REQUIREMENT
Your reply should be the following data, copied exactly.
***
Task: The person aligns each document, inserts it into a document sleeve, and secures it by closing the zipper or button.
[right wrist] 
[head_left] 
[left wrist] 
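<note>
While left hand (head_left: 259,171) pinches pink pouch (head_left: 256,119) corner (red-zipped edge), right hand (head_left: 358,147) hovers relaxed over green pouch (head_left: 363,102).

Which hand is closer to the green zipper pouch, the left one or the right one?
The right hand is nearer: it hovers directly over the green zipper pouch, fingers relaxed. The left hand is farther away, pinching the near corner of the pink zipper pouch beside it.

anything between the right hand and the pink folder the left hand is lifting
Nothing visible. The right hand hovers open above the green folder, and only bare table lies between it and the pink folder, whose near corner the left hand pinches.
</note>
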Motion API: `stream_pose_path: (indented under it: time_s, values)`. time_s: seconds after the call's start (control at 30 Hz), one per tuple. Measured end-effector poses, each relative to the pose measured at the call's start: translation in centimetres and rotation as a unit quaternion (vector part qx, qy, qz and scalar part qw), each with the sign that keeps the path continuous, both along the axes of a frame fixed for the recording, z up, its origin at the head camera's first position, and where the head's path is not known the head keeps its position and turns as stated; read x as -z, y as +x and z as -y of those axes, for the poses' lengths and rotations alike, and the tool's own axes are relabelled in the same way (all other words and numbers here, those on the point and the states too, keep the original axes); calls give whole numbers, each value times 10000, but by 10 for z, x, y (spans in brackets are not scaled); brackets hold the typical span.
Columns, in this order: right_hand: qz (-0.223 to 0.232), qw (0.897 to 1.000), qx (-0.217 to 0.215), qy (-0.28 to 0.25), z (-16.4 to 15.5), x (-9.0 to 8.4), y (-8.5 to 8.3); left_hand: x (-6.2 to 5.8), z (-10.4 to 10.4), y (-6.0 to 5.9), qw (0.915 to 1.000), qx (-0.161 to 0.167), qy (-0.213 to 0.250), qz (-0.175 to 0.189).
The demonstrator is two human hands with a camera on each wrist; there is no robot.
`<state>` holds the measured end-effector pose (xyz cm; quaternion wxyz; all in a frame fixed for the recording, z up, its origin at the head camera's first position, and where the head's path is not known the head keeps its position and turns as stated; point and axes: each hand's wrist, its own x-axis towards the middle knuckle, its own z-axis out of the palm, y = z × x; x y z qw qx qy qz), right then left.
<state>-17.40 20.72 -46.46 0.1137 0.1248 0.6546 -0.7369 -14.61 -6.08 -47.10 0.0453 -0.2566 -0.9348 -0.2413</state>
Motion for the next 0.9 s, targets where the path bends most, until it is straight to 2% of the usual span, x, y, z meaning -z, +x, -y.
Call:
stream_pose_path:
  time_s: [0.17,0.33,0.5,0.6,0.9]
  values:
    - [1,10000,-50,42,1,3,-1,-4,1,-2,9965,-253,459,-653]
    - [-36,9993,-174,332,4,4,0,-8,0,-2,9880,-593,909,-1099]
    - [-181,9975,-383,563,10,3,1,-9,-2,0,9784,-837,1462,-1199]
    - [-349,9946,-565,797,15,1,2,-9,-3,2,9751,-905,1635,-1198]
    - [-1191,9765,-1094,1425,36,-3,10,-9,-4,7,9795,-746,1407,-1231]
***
RESPONSE TO THE EXERCISE
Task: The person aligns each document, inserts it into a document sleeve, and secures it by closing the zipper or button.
[right wrist] 
[head_left] 
[left wrist] 
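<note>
While left hand (head_left: 259,171) pinches pink pouch (head_left: 256,119) corner (red-zipped edge), right hand (head_left: 358,147) hovers relaxed over green pouch (head_left: 363,102).

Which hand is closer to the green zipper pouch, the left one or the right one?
The right hand is nearer: it hovers directly over the green zipper pouch, fingers relaxed. The left hand is farther away, pinching the near corner of the pink zipper pouch beside it.

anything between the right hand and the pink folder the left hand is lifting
Nothing visible. The right hand hovers open above the green folder, and only bare table lies between it and the pink folder, whose near corner the left hand pinches.
</note>
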Motion API: `stream_pose_path: (indented under it: time_s, values)`. time_s: seconds after the call's start (control at 30 Hz), one per tuple. Measured end-effector poses, each relative to the pose measured at the call's start: translation in centimetres and rotation as a unit quaternion (vector part qx, qy, qz and scalar part qw), each with the sign that keeps the path continuous, both along the axes of a frame fixed for the recording, z up, its origin at the head camera's first position, and where the head's path is not known the head keeps its position and turns as stated; read x as -z, y as +x and z as -y of those axes, for the poses' lengths and rotations alike, and the tool's own axes are relabelled in the same way (all other words and numbers here, those on the point and the states too, keep the original axes); calls give whole numbers, each value times 10000, but by 10 for z, x, y (spans in brackets are not scaled); brackets hold the typical span.
Columns, in this order: right_hand: qz (-0.223 to 0.232), qw (0.897 to 1.000), qx (-0.217 to 0.215), qy (-0.28 to 0.25), z (-16.4 to 15.5), x (-9.0 to 8.4), y (-8.5 to 8.3); left_hand: x (-6.2 to 5.8), z (-10.4 to 10.4), y (-6.0 to 5.9), qw (0.915 to 1.000), qx (-0.161 to 0.167), qy (-0.213 to 0.250), qz (-0.175 to 0.189).
The demonstrator is two human hands with a camera on each wrist; there is no robot.
`<state>` holds the measured end-effector pose (xyz cm; quaternion wxyz; all in a frame fixed for the recording, z up, its origin at the head camera's first position, and where the head's path is not known the head keeps its position and turns as stated; point and axes: each hand's wrist, its own x-axis towards the middle knuckle, its own z-axis out of the palm, y = z × x; x y z qw qx qy qz), right then left.
<state>-17.40 20.72 -46.46 0.1137 0.1248 0.6546 -0.7369 -14.61 -6.08 -47.10 0.0453 -0.2566 -0.9348 -0.2413</state>
Motion for the next 0.9 s, targets where the path bends most, until it is straight to 2% of the usual span, x, y, z meaning -z, +x, -y.
Call:
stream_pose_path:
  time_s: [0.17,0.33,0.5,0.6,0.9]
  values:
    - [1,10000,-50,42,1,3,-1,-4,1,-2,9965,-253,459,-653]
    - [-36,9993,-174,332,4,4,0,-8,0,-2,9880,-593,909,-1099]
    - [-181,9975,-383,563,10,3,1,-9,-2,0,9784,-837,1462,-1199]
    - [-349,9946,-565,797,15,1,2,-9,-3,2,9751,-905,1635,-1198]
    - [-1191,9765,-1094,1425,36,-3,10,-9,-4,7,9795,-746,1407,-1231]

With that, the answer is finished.